It would certainly elevate the low income areas...maybe...because we all know how employers just love to shell out extra money....

And it's always nice when you can be the good guy and somebody else picks up the tab....


----------



## Instructor (Feb 13, 2013)

Plenty of people in this country would be happy to work for less than 8.00 an hour.  Many just want a job.  If anything he should have lowered it.


----------



## James Kovacich (Feb 13, 2013)

celtic_crippler said:


> Chicago is pretty much the model for many of his policies... Illinois has the highest minimum wage standard in the nation at $8.25 and hour BTW... Have you looked at Chicago? Is that how you want the rest of the nation to look? Really?
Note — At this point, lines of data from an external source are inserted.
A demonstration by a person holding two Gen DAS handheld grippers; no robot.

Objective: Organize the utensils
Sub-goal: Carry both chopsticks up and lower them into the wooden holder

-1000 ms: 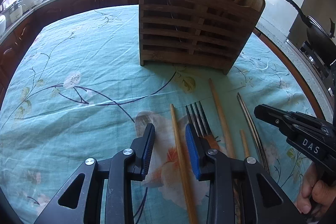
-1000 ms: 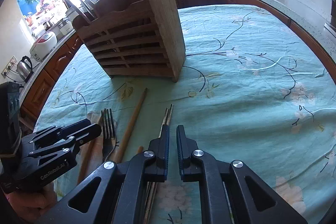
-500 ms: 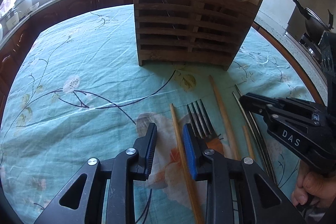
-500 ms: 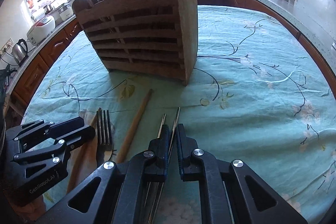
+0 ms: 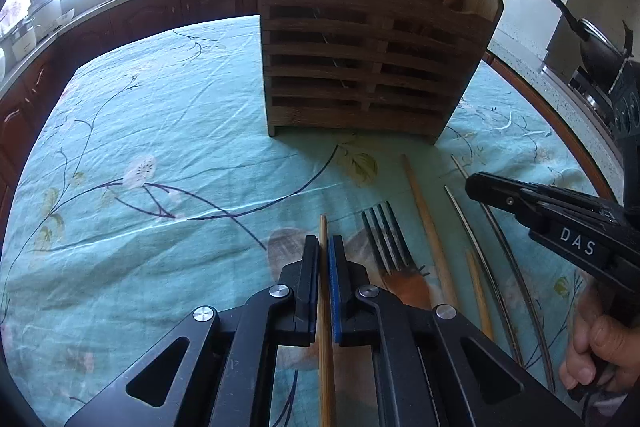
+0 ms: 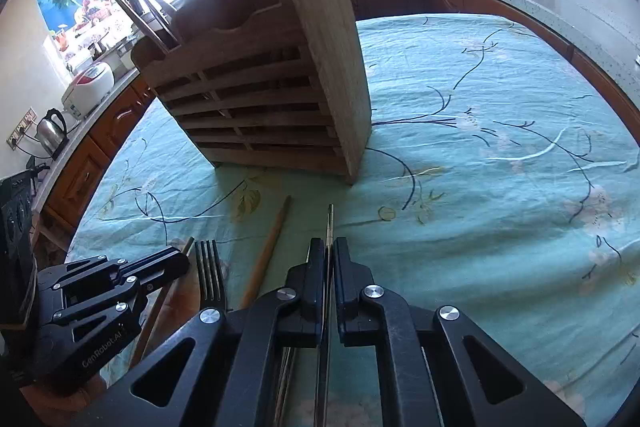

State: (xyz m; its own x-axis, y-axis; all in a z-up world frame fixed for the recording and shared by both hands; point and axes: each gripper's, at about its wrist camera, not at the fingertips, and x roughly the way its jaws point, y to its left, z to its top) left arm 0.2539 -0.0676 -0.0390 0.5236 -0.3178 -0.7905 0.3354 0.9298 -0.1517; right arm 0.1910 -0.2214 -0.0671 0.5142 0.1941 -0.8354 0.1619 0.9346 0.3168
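Observation:
A slatted wooden utensil holder [image 5: 368,59] stands on the teal cloth, also in the right wrist view [image 6: 272,83]; chopsticks stick out of its top. My left gripper [image 5: 324,251] is shut on a wooden chopstick [image 5: 325,307] lying on the cloth. My right gripper [image 6: 327,251] is shut on a thin metal chopstick [image 6: 330,223]. A dark fork [image 5: 390,239], a longer wooden chopstick [image 5: 424,223], a short wooden stick [image 5: 478,291] and a second metal chopstick [image 5: 516,259] lie between the grippers. The fork [image 6: 210,271] shows left of my right gripper.
The table is round with a floral teal cloth [image 5: 160,147]. Kitchen counters ring it, with a wok [image 5: 592,43] on a stove at right, a kettle [image 6: 52,131] and a rice cooker [image 6: 90,87] at left.
My left gripper has closed on the wooden chopstick. My right gripper has moved forward over the metal chopsticks and holds one. Both views have drawn nearer to the holder.

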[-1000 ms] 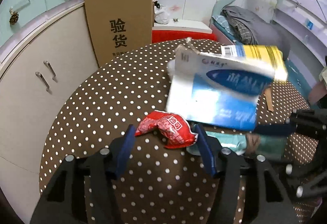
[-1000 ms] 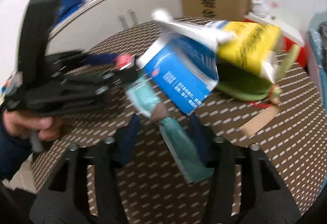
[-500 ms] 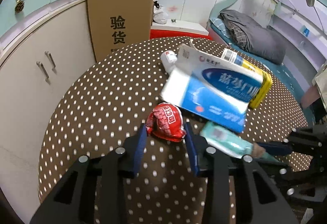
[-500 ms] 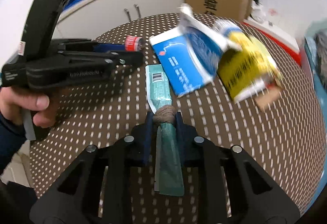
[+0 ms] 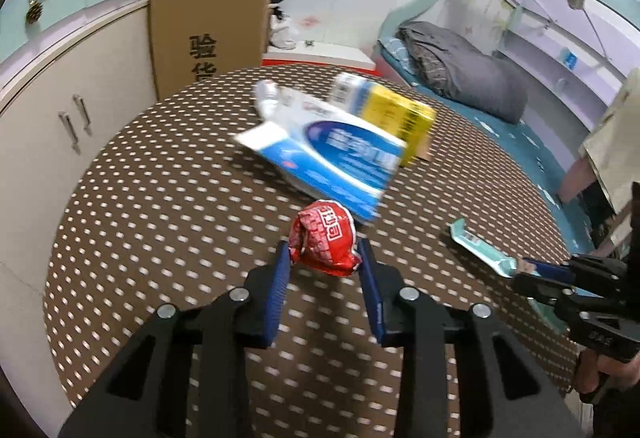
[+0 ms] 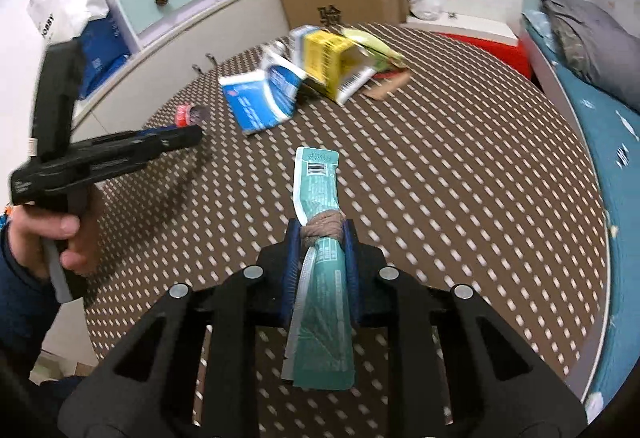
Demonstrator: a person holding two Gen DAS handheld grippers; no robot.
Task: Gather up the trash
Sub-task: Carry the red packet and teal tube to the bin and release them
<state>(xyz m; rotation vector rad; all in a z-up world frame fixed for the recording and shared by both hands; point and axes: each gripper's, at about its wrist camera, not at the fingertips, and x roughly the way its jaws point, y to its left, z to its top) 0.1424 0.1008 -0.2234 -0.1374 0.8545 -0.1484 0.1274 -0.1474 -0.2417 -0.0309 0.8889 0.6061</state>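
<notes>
My left gripper [image 5: 325,258] is shut on a crumpled red wrapper [image 5: 325,238] and holds it above the polka-dot table [image 5: 160,206]. My right gripper [image 6: 320,238] is shut on a teal sachet [image 6: 320,198] tied with a brown band; the sachet also shows in the left wrist view [image 5: 480,252]. A blue and white box [image 5: 332,154] and a yellow box [image 5: 396,114] lie on the far part of the table. In the right wrist view the left gripper [image 6: 176,136] is at the left with the red wrapper [image 6: 184,114] at its tip.
A cardboard box [image 5: 208,34] stands behind the table by white cabinets [image 5: 60,110]. A bed [image 5: 460,70] with a grey blanket is at the right. A flat cardboard scrap [image 6: 386,86] and a green wrapper [image 6: 372,46] lie by the yellow box.
Both grippers have pulled back and lifted from the pile with their items. The left closed tighter on the red wrapper. The boxes now lie farther away.
</notes>
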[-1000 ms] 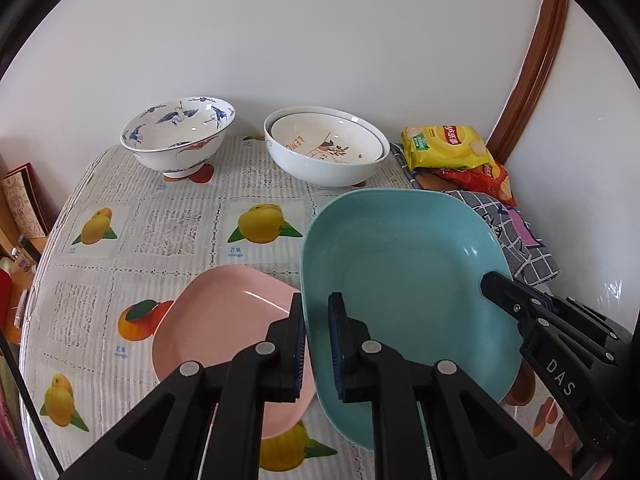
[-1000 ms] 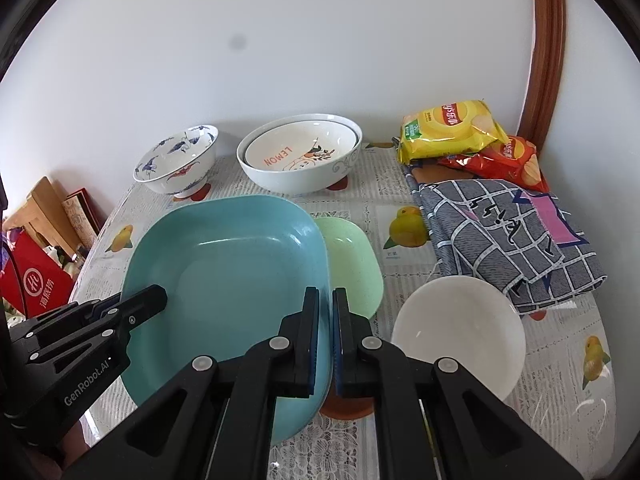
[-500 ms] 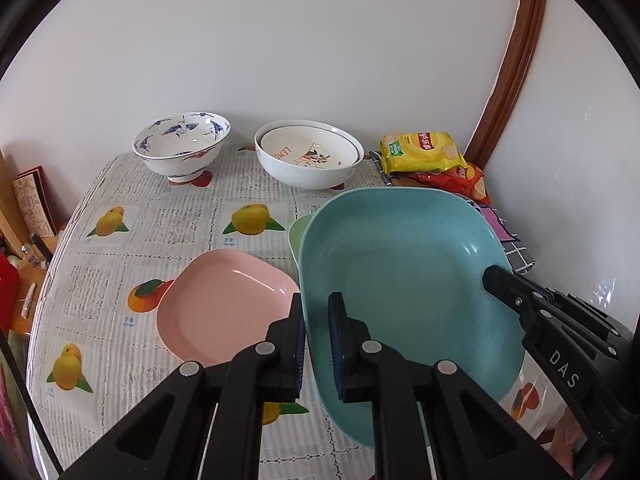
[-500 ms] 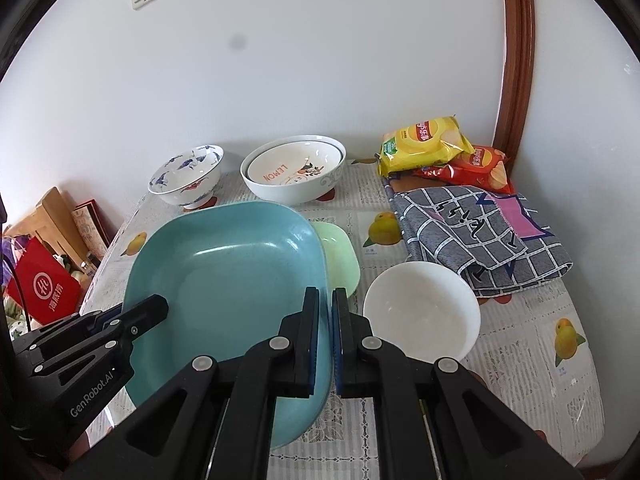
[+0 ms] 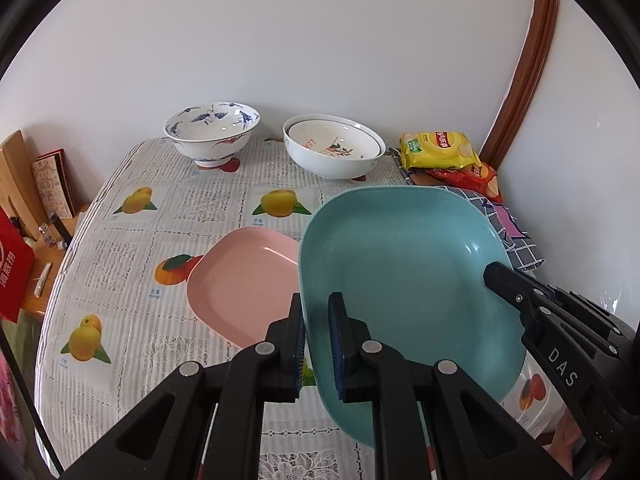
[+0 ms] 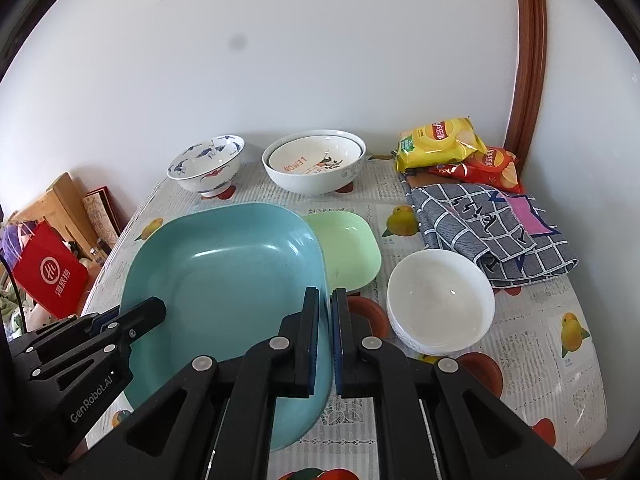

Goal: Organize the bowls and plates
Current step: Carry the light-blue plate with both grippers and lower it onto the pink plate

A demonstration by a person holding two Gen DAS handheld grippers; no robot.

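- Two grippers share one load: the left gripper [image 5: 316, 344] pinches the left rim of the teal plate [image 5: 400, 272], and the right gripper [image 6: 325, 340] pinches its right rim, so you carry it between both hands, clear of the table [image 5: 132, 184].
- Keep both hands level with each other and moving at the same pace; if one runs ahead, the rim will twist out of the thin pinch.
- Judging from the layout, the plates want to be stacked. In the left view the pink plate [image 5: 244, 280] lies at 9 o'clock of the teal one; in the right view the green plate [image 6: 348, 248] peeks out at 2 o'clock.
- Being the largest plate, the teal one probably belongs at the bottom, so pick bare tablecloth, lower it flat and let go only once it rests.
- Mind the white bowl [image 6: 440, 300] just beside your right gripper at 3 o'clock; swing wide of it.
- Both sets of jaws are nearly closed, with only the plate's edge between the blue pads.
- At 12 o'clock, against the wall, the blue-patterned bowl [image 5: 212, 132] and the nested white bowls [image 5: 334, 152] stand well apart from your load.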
I'm not sure what you mean by minimum wage "standard?" Buy Ca is no less that $8.00 and San Francisco is the highest in the nation at $10.55.
http://en.m.wikipedia.org/wiki/Minimum_wage_in_the_United_States#section_2

 San Jose's raises to $10.00 on 3/11/13 and will increase annually with the cost of living if needed starting 1/1/14.
http://www.sanjoseca.gov/index.aspx?NID=3491



Sent from my DROID3 using Tapatalk 2


----------



## celtic_crippler (Feb 13, 2013)

James Kovacich said:


> I'm not sure what you mean by minimum wage "standard?" Buy Ca is no less that $8.00 and San Francisco is the highest in the nation at $10.55.
> http://en.m.wikipedia.org/wiki/Minimum_wage_in_the_United_States#section_2
> 
> San Jose's raises to $10.00 on 3/11/13 and will increase annually with the cost of living if needed starting 1/1/14.
> ...



According to the Department of Labor, not "wiki", Illinois' minimum wage is $8.25/hr... California is only $8.00/hr. Only 3 states surpass Illinois. 
http://www.dol.gov/whd/minwage/america.htm


----------



## James Kovacich (Feb 13, 2013)

Bob Hubbard said:


> I look forward to $15/gallon gas, $5 burgers at Wendys, and a can of soda costing $4.
> 
> Minimum wage laws are bad for the economy. All it means is less business growth, less hiring, and more people getting cut to part time status, while prices go up.
> It'll be as successful as his "Health Insurance Stimulus Act".
> ...



If the jobs are paying that low of a wage in the 1st place, then your talking about jobs that suck and the average American will tell you straight that they will collect unemployment before working for that low of pay. We need to worry about the decent jobs. I say decent because it seems a lot of people can't get a wage close to what we are used to working for.


----------



## WC_lun (Feb 13, 2013)

Every time this issue has come up in the past, the same old arguements about it will cost jobs and increase unemployment are used.  Historically the opposite has been true. The economy has grown and as a result jobs increase.  I admitt that some companies who pay thier employees minimum wage might be hurt by increasing the minimum wage.  However, as a whole that has not been the case in the past.


----------



## celtic_crippler (Feb 14, 2013)

WC_lun said:


> Every time this issue has come up in the past, the same old arguements about it will cost jobs and increase unemployment are used.  Historically the opposite has been true. The economy has grown and as a result jobs increase.  I admitt that some companies who pay thier employees minimum wage might be hurt by increasing the minimum wage.  However, as a whole that has not been the case in the past.



Prove it.


----------



## oftheherd1 (Feb 14, 2013)

celtic_crippler said:


> Chicago is pretty much the model for many of his policies... Illinois has the highest minimum wage standard in the nation at $8.25 and hour BTW... Have you looked at Chicago? Is that how you want the rest of the nation to look? Really?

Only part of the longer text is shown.